What Would a Fillon Presidency Mean for French Property?
He’s gone from political underdog to odds-on favorite to become the next French president. A look at Fillon’s property manifesto makes clear his Thatcherite agenda: liberalization, marketization and getting rid of rent controls.
The end of rent caps
Like many others, Fillon has said he will get rid of the rent caps introduced in summer of 2015. “Finding housing has become as difficult as finding a job. The market is so over-regulated and over-burdened that it has been paralysed.” He sees the rent caps as the apotheosis of this over-regulation and will use it as a springboard to further de-regulate the rental industry.
Bringing the lease “into the 21st century”
Fillon wants to create a new type of lease that will make it easier for ordinary people to rent out property. Somewhere in between leases of social and private housing, it will have favorable tax provisions; easier expulsion of tenants; and less paperwork required of those seeking to move in.
Ending the almost universal provision of social housing
The centre-right candidate believes that France’s almost universal provision of social housing to low income residents is a detriment to both the economy and those that most need the financial assistnace. 70% of French people qualify for it, as opposed to 20% in Germany and Britain. The earnings thresholds will be decreased, and those already in social housing will see surcharges if their earnings surpass it.
Capital gains tax and interest-free loans
Fillon would also like to see the waiver period for capital gains on property reduced to 15 years (currently 22). He’s also keen to phase out the hefty 6-7% transfer taxes (stamp duties) paid by buyers to notaries. Zero-interest loans will be given only to first time buyers, and only in new-build transactions, aside from in rural areas. Other measures to encourage new-builds will include a reduction in value-added tax (VAT) on commercial lettings.

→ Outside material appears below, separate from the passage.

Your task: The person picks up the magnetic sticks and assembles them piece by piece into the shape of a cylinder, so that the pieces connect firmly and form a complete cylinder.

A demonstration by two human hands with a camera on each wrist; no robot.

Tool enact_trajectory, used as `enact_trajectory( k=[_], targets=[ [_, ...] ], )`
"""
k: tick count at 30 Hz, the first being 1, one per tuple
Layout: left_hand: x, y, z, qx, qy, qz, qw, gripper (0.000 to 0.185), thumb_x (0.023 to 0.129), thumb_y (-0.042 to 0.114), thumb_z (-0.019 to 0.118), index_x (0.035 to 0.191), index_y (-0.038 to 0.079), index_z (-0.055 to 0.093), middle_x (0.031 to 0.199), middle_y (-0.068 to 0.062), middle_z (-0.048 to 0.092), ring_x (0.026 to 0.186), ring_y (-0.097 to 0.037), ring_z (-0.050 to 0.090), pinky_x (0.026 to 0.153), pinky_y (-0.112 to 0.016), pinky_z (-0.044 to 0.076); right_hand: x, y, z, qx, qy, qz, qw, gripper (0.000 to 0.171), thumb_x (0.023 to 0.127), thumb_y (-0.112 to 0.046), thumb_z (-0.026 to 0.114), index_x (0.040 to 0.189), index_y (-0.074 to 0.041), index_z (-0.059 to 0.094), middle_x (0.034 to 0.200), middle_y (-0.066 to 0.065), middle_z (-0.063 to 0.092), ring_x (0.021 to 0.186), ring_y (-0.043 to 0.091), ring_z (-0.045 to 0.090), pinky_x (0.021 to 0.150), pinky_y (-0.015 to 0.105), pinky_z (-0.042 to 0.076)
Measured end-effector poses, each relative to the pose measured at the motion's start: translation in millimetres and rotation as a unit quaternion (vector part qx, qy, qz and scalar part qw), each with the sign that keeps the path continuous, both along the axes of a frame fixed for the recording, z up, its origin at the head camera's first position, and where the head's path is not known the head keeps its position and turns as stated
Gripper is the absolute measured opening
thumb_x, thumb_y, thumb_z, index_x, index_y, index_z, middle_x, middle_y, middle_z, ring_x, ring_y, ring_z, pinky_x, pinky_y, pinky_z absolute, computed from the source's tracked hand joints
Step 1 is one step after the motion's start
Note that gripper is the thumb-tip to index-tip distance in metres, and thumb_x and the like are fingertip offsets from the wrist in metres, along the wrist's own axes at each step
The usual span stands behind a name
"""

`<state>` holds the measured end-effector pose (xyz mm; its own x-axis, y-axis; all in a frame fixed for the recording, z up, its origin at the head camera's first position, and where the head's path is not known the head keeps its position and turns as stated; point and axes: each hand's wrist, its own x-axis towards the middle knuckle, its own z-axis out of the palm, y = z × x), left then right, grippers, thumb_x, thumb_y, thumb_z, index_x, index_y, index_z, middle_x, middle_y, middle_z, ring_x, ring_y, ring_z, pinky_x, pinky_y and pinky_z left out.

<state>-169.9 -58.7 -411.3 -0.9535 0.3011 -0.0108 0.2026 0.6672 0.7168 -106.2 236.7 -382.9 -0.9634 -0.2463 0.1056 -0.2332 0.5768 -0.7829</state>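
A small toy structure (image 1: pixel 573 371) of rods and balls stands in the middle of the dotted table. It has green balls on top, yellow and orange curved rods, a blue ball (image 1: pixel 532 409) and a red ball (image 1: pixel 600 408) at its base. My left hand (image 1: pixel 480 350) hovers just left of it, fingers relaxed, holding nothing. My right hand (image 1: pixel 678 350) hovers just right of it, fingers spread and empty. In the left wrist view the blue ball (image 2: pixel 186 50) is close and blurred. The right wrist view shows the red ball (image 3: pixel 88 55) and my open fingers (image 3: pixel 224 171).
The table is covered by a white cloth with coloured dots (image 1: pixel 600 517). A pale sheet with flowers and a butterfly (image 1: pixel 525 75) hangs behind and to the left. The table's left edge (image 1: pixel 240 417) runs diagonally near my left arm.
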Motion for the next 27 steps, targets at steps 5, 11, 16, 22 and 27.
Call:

Regional housing policy and easing of regulations
He would like to end the French housing policy one-size-fits-all approach, decentralizing decision-making by putting more power in the hands of regional authorities. Also on his agenda are the simplification of construction standards and the process of releasing public land and brownfield sites. One method of this will be easing the regulation that requires one parking space per unit of housing built.